A verbatim copy of the listing is needed; pictures are to be left out.

____________

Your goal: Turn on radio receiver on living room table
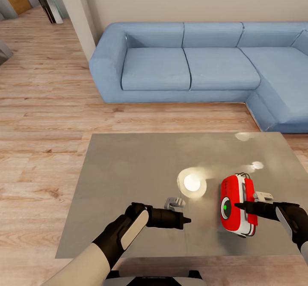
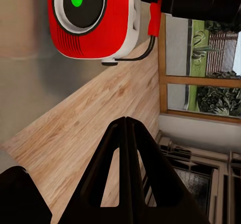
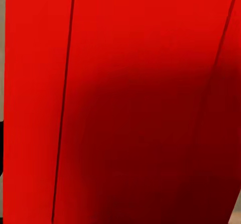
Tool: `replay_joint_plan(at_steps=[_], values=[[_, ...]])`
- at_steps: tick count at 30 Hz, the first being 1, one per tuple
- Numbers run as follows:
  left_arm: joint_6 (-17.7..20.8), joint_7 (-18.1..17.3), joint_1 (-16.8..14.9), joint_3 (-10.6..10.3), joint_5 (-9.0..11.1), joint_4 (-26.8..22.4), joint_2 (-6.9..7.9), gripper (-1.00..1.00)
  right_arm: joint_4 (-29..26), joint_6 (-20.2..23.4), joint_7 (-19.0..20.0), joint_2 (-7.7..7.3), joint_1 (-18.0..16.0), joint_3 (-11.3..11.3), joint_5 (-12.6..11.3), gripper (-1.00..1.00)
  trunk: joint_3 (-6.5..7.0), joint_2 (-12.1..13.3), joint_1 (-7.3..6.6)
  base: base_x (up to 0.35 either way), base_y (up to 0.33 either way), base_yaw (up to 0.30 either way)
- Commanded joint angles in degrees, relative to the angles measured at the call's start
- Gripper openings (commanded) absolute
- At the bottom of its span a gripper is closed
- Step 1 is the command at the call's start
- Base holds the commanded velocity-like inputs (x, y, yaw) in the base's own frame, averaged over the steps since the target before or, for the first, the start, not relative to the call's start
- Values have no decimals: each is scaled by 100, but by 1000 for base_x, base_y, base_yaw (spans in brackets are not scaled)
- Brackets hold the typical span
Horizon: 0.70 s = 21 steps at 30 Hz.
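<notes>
Glossy table point(image 1: 128, 183); right gripper point(image 1: 239, 207) touching radio receiver point(image 1: 233, 198).

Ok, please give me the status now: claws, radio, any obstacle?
Right claw shut, tip at the radio receiver; dial shows a green light. Left claw shut, hovering over the table, apart from the radio. Nothing between them.

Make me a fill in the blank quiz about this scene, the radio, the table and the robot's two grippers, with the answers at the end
1. The radio receiver lies on the table, and the light in its dial glows ____.
2. The ____ gripper has its tip at the radio.
3. The left gripper hangs above the table with its fingers ____.
4. Beyond the table stands a sofa coloured ____.

Missing words: green; right; together; blue
</notes>
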Motion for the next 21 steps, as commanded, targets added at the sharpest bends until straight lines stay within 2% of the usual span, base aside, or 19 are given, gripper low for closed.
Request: replay_joint_plan(at_steps=[1, 10, 16, 21], values=[[0, 0, 0, 0, 0, 0, 0, -100, 4, -6, -8, -1, 3, 6, 44, 100, 0, 0, 0, 0, 0, 0], [0, 0, 0, -2, 0, 0, 0, -100, -70, 48, 21, -48, 3, 6, 62, 100, 0, 0, 0, 0, 0, 0], [7, 0, 0, 3, 0, -16, -7, -100, -443, 154, 66, -81, 3, 2, 66, 100, 0, 0, 0, 0, 0, 0], [10, 0, 0, 6, 0, -27, -16, -100, -1093, 767, 223, -156, 3, -31, 66, 100, 0, 0, 0, 0, 0, 0]])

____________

▶ [Task solution]
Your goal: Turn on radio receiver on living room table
Tool: `replay_joint_plan(at_steps=[_], values=[[_, ...]])`
- at_steps: tick count at 30 Hz, the first being 1, one per tuple
- Numbers run as follows:
  left_arm: joint_6 (-17.7..20.8), joint_7 (-18.1..17.3), joint_1 (-16.8..14.9), joint_3 (-10.6..10.3), joint_5 (-9.0..11.1), joint_4 (-26.8..22.4), joint_2 (-6.9..7.9), gripper (-1.00..1.00)
  right_arm: joint_4 (-29..26), joint_6 (-20.2..23.4), joint_7 (-19.0..20.0), joint_2 (-7.7..7.3), joint_1 (-18.0..16.0), joint_3 (-11.3..11.3), joint_5 (-12.6..11.3), gripper (-1.00..1.00)
  trunk: joint_3 (-6.5..7.0), joint_2 (-12.1..13.3), joint_1 (-7.3..6.6)
  base: base_x (up to 0.35 either way), base_y (up to 0.33 either way), base_yaw (up to 0.30 either way)
- Commanded joint angles in degrees, relative to the angles measured at the call's start
- Gripper openings (commanded) absolute
- At the bottom of its span a gripper is closed
- Step 1 is the command at the call's start
- Base holds the commanded velocity-like inputs (x, y, yaw) in the base's own frame, averaged over the steps since the target before or, for the first, the start, not relative to the call's start
- Values have no decimals: each is scaled by 100, but by 1000 for base_x, base_y, base_yaw (spans in brackets are not scaled)
- Brackets hold the typical span
Horizon: 0.70 s = 21 steps at 30 Hz.
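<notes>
Glossy table point(image 1: 128, 183); right gripper point(image 1: 239, 207) touching radio receiver point(image 1: 233, 198).

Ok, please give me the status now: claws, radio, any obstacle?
Right claw shut, tip at the radio receiver; dial shows a green light. Left claw shut, hovering over the table, apart from the radio. Nothing between them.

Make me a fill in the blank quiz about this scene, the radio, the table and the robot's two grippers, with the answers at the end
1. The radio receiver lies on the table, and the light in its dial glows ____.
2. The ____ gripper has its tip at the radio.
3. The left gripper hangs above the table with its fingers ____.
4. Beyond the table stands a sofa coloured ____.

Missing words: green; right; together; blue
</notes>
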Motion for the next 21 steps, as commanded, targets added at the sharpest bends until straight lines stay within 2% of the usual span, base aside, or 19 are given, gripper low for closed.
Request: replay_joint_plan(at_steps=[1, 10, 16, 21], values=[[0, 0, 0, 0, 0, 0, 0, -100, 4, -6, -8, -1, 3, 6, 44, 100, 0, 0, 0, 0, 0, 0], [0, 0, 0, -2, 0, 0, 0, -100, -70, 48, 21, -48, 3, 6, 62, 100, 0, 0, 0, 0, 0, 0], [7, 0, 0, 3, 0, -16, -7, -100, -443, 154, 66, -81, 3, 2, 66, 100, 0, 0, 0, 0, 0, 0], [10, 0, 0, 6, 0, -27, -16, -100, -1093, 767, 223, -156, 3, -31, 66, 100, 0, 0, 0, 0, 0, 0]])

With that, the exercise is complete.